■ WORK INSTRUCTIONS
Full transcription, minus images: write out the listing below exactly as it appears.

┌────────

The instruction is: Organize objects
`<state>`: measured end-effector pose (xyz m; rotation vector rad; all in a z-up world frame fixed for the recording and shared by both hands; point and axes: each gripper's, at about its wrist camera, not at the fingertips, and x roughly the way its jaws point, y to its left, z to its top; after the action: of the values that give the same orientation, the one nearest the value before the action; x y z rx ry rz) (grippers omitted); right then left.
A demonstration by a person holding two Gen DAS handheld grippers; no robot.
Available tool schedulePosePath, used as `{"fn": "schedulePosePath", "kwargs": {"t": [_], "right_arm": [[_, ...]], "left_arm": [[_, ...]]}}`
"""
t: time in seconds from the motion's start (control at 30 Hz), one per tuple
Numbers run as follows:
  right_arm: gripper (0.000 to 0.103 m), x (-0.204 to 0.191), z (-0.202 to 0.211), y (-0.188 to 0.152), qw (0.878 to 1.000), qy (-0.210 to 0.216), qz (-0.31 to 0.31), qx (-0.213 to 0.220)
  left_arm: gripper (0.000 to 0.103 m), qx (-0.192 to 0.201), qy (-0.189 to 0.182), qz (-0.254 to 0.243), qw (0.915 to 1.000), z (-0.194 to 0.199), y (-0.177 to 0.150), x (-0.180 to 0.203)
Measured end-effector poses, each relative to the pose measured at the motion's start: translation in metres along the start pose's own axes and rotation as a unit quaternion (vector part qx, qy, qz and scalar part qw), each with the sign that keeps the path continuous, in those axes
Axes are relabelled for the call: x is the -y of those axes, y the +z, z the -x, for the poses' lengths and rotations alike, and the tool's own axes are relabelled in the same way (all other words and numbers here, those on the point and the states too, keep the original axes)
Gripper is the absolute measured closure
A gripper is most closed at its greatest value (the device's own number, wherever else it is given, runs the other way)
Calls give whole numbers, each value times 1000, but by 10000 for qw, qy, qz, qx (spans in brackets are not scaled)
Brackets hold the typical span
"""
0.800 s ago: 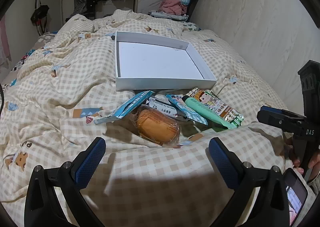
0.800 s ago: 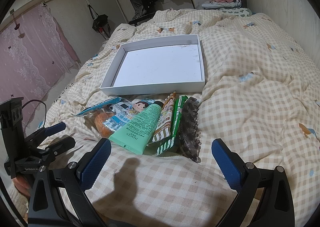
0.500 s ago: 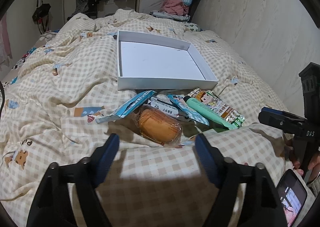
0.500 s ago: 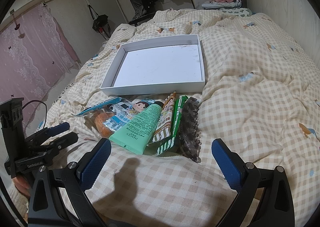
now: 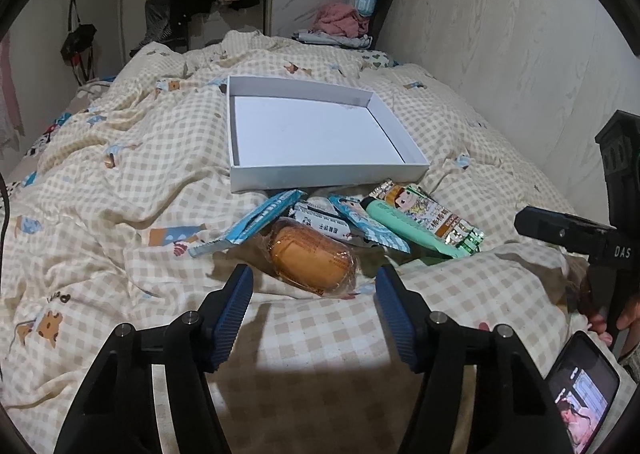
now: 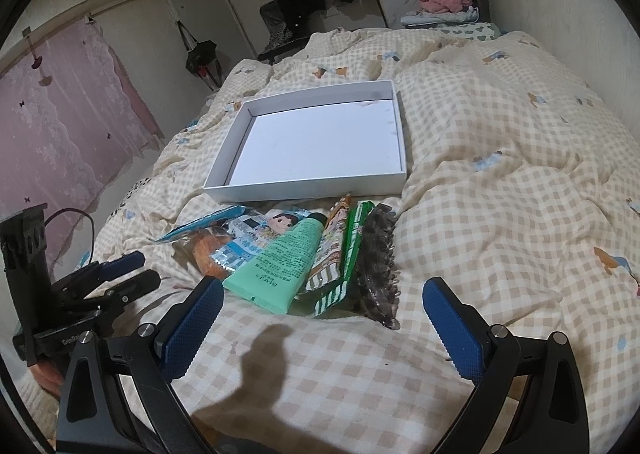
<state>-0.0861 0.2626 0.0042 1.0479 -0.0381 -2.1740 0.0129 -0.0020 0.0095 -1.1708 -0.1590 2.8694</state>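
1 shallow white cardboard box [image 5: 320, 177], checked quilt [image 5: 120, 181]

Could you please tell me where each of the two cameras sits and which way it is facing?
Left wrist view: sits behind the left gripper, aimed down at the wrapped bun on the bed; the right gripper and a hand show at right.
Right wrist view: sits behind the right gripper, wide open, aimed down at the green tube and dark hair claw; the left gripper shows at left.
Shared: the empty white box, the snack pile and the checked quilt.
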Motion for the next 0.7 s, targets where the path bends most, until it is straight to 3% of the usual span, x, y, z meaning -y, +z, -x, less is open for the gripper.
{"fn": "schedulePosePath", "kwargs": {"t": [0.1,0.7], "right_arm": [[7,-1,1,-1,10000,-63,40,22],[7,-3,3,-1,9999,-136,102,16]], "left_arm": [[35,127,167,57,9998,4,0,-2],[35,-13,132,86,9999,-1,0,-3]]}}
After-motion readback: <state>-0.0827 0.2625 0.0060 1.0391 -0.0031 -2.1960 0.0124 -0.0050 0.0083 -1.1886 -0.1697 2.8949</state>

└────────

■ SOLUTION TO THIS EXERCISE
The instruction is: Organize objects
`<state>`: measured end-effector pose (xyz m; rotation vector rad; all in a z-up world frame fixed for the recording and shared by both hands; point and axes: each gripper's, at about its wrist camera, not at the fingertips, and x roughly the way its jaws point, y to its left, z to its top; after the action: of the values that give the same orientation, the one nearest the value before the action; x y z rx ry rz) (grippers omitted); right then left.
A demonstration by a person holding two Gen DAS handheld grippers; no robot.
Available tool schedulePosePath, used as `{"fn": "schedulePosePath", "kwargs": {"t": [_], "right_arm": [[_, ...]], "left_arm": [[_, ...]]}}`
"""
t: time in seconds from the motion's start (control at 30 Hz), one per tuple
Numbers run as follows:
  right_arm: gripper (0.000 to 0.103 m), x (-0.204 to 0.191), z (-0.202 to 0.211), y (-0.188 to 0.152), qw (0.878 to 1.000), qy (-0.210 to 0.216), qz (-0.31 to 0.31), qx (-0.213 to 0.220)
  left_arm: gripper (0.000 to 0.103 m), qx (-0.192 to 0.201), qy (-0.189 to 0.182), qz (-0.254 to 0.243), qw (0.915 to 1.000), z (-0.194 to 0.199), y (-0.177 to 0.150), x (-0.180 to 0.203)
Measured end-effector poses, each relative to the pose measured at the motion's start: translation in metres along the start pose's own axes and rotation as a unit quaternion (vector part qx, qy, qz and scalar part qw), each with the sign that keeps the path continuous, in those axes
Axes are relabelled for the call: x is the -y of those axes, y the +z, z the -x, for the poses' lengths and rotations alike, and the tool's own axes are relabelled in the same way (all other words and numbers here, those on the point and the states too, keep the original axes)
Gripper is the absolute measured closure
A gripper is most closed at its greatest value (the device's own number, wherever else it is given, runs the other way)
Calls give whole numbers, each value times 1000, but by 10000 for qw, qy, qz, qx (spans in brackets are not scaled)
Brackets hold the typical span
"""
0.800 s ago: 
0.800 s ago: 
0.500 s ago: 
0.500 s ago: 
now: 
now: 
<state>-0.0861 0.2626 0.0042 1.0479 -0.0381 -2.1740 0.0129 -0.0020 0.0095 -1.1708 -0.1590 2.8694</state>
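1 shallow white cardboard box [image 5: 320, 177], checked quilt [image 5: 120, 181]

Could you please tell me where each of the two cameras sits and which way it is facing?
Left wrist view: sits behind the left gripper, aimed down at the wrapped bun on the bed; the right gripper and a hand show at right.
Right wrist view: sits behind the right gripper, wide open, aimed down at the green tube and dark hair claw; the left gripper shows at left.
Shared: the empty white box, the snack pile and the checked quilt.
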Motion for the next 0.7 s, targets where the path bends most, until it is straight to 3% of the usual span, x, y, z meaning -y, +z, -x, less is open for the gripper.
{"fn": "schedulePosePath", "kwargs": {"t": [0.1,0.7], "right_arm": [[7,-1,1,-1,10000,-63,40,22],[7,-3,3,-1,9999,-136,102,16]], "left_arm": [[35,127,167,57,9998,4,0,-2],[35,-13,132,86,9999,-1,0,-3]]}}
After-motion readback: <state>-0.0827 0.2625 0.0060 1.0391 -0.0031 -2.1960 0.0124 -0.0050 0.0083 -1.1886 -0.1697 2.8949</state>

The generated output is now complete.